Exploring the Google QuickDraw Dataset with SketchRNN (Part 1)

This is the first part in what will hopefully be a series of notes 1 on my exploration of the recently released Google QuickDraw dataset, using the concurrently released SketchRNN model.

The QuickDraw dataset is curated from the millions of drawings contributed by over 15 million people around the world who participated in the "Quick, Draw!" A.I. Experiment, in which they were given the challenge of drawing objects belonging to a particular class (such as "cat") in under 20 seconds.

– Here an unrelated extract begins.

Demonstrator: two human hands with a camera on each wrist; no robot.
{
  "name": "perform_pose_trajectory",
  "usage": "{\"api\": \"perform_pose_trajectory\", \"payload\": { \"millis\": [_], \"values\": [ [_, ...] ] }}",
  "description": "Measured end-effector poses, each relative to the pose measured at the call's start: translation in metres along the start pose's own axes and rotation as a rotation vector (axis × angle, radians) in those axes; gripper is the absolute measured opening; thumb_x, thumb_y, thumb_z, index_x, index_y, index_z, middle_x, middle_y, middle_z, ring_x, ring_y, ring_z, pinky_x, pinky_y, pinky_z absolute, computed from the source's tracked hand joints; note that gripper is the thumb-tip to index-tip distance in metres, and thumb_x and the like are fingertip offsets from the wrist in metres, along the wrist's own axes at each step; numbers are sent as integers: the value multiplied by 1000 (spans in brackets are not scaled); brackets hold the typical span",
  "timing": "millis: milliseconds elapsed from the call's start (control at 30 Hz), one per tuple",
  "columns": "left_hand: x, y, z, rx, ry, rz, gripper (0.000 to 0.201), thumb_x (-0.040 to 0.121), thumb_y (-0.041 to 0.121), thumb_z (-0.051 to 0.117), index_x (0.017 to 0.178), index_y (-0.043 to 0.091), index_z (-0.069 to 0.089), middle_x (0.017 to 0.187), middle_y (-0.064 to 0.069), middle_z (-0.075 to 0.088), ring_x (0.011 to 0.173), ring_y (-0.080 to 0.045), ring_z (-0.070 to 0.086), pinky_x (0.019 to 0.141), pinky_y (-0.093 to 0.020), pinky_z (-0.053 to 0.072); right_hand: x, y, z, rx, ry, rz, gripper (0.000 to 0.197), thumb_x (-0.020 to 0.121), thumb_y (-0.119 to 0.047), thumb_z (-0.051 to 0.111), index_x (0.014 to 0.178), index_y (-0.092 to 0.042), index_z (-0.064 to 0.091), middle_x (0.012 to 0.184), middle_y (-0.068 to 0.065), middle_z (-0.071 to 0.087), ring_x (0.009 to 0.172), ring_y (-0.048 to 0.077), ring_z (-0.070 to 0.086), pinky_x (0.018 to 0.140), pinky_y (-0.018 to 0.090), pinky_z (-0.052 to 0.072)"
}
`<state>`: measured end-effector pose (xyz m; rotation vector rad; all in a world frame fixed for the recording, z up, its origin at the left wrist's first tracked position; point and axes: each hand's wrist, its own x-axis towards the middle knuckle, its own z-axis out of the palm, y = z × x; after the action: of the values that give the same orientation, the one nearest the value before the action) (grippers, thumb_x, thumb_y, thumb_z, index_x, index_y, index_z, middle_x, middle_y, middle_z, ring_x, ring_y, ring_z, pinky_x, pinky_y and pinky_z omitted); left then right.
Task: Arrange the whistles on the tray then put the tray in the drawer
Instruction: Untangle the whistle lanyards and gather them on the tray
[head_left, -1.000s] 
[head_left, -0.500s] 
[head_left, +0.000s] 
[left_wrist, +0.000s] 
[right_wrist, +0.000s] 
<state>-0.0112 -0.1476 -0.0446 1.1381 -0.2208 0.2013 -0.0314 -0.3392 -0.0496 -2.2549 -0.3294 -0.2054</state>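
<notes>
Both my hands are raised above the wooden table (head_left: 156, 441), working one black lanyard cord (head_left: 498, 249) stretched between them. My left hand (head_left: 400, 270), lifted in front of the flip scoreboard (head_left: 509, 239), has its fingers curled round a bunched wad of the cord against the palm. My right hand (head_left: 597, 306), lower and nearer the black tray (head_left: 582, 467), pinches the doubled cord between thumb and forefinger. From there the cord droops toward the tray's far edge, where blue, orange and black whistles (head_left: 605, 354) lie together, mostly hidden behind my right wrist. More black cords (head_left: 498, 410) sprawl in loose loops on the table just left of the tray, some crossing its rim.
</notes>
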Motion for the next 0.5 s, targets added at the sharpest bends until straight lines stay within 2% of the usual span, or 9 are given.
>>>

SketchRNN is a very impressive generative model that was trained to produce vector drawings using this dataset. It was of particular interest to me because it cleverly combines many of the latest tools and techniques recently developed in machine learning, such as Variational Autoencoders, HyperLSTMs (a HyperNetwork for LSTM), Autoregressive models, Layer Normalization, Recurrent Dropout, the Adam optimizer, and others.

This notebook was based on the notebook included with the code release. I've made significant stylistic changes and some minor changes to ensure Python 3 compatibility as Magenta only supports Python 2 currently.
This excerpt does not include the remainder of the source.